Who Owns XML?

A small software-maker has patent rights on parts of the Web language, according to company officials who spoke with TR Executive Web Editor Wade Roush.

Wade Rousharchive page

October 29, 2005

For Web programmers, the Extensible Markup Language (XML) is not only a lingua franca – it’s the water that floats the boat, the air that holds up the plane. In other words, it’s a free resource without which the rest of the Web wouldn’t work.

Developed by the World Wide Web Consortium (W3C) between 1996 and 1998, XML has become the dominant way of describing and structuring data so that it can be shared across the Internet and displayed in any browser.

But now executives at Scientigo, a small software maker based in Charlotte, NC, say the company owns two U.S. patents (No. 5,842,213 and No. 6,393,426), that cover one of the fundamental concepts behind XML: the idea of packaging data in a self-defining format that allows it to be correctly displayed wherever it travels.

Scientigo CEO Doyal Bryant says the company plans to capitalize on the patents either by reaching licensing agreements with big corporate users of XML or by selling them to another company.

The very idea of patents on software is a contentious one, though. In July, the European Parliament threw out a bill that would have legalized software patents across all EU member states.

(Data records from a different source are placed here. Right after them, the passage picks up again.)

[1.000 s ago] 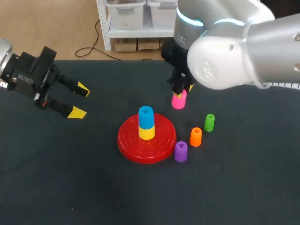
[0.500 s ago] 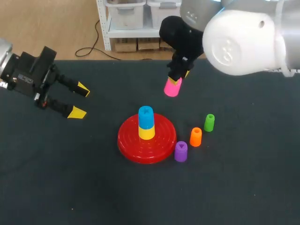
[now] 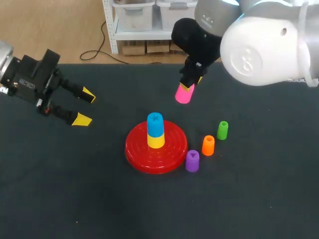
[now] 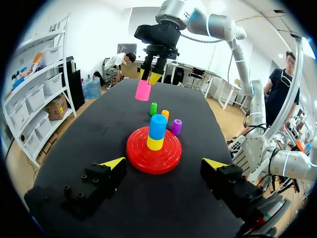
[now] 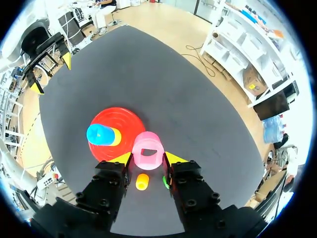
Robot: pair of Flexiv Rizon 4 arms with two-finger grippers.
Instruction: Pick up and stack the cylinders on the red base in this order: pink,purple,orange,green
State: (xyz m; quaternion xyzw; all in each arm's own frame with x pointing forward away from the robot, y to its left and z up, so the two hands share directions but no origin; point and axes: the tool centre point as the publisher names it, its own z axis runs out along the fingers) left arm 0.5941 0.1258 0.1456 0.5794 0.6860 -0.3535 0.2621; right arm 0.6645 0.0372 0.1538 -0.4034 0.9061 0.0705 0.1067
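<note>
My right gripper (image 3: 191, 82) hangs in the air behind the red base (image 3: 172, 152), shut on the pink cylinder (image 3: 184, 93). In the right wrist view the pink cylinder (image 5: 147, 150) sits between the yellow tips of the right gripper (image 5: 148, 158). On the red base (image 5: 124, 121) stands a yellow cylinder (image 3: 156, 141) with a blue one (image 3: 155, 124) on top. Purple (image 3: 192, 161), orange (image 3: 208, 145) and green (image 3: 222, 130) cylinders stand on the table to the base's right. My left gripper (image 3: 83, 107) is open at the far left; the left wrist view shows the left gripper (image 4: 163, 162) short of the base (image 4: 148, 158).
The dark table (image 3: 75, 189) has free room in front of the base and on its left side. The three loose cylinders form a slanted row close to the base's right rim.
My right gripper has lifted the pink cylinder off the table and carried it up and slightly left. The left arm has kept still.
</note>
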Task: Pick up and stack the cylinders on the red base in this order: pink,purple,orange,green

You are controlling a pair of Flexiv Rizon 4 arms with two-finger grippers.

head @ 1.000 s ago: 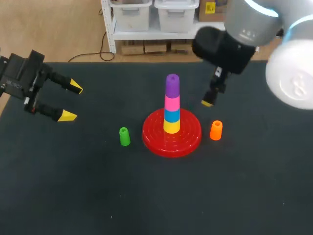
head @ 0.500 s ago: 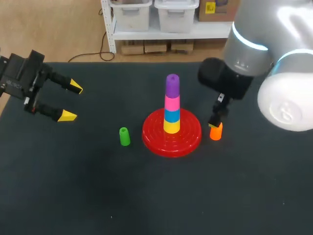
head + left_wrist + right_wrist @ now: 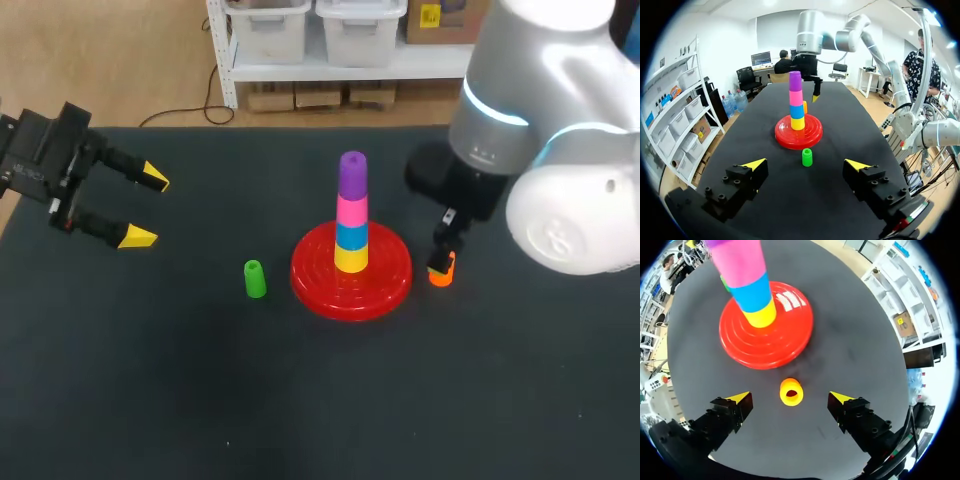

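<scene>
Right hand (image 3: 790, 396) spread, straddling the orange cylinder (image 3: 791, 392), which stands on the counter (image 3: 855, 340) just beside the red base (image 3: 785, 337). Probably light, rigid, smooth plastic: pinch its side walls squarely, mid-height.

Setting: robotics lab, manipulation test bench.

Evidence:
- large silver-white jointed robot arm (image 3: 540, 100) working over dark matte table (image 3: 200, 400)
- black two-finger left gripper, yellow tips (image 3: 147, 208), at opposite side of same table
- matching right gripper (image 3: 790, 397)
- only test props on table: red ridged plastic base (image 3: 385, 285), stack of yellow, blue, pink, purple plastic cylinders (image 3: 351, 215), loose small green cylinder (image 3: 254, 279), loose small orange cylinder (image 3: 791, 392)
</scene>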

In the United States, where the courts have recognized software patents for some time, groups such as the Electronic Frontier Foundation (EFF) have charged that many of those patents are too broad and granted without adequate review.

In EFF’s view, that makes it too easy for patent holders (sometimes labeled “patent trolls” or “patent assertion companies”) to threaten legal action against alleged infringers if they don’t pay license fees.

That’s why actions like Scientigo’s, which could affect every company that uses XML, spook the community of Internet engineers and Web developers.

Most programmers and computer scientists agree that open standards like XML are a big reason why the Internet works as well as it does and has spread as far as it has. The majority of the people who invented the protocols underlying basic Internet features – packet switching, electronic mail, the World Wide Web – never bothered to copyright or patent their contributions, or else have waived most of their intellectual property rights under various open-source licenses. As a result, anyone can build new content or software on top of existing Internet technologies without having to obtain permission or pay a fee. So if a business is thinking of building a new product or service using technologies they think are open source, the sudden prospect of owing license fees can dampen enthusiasm.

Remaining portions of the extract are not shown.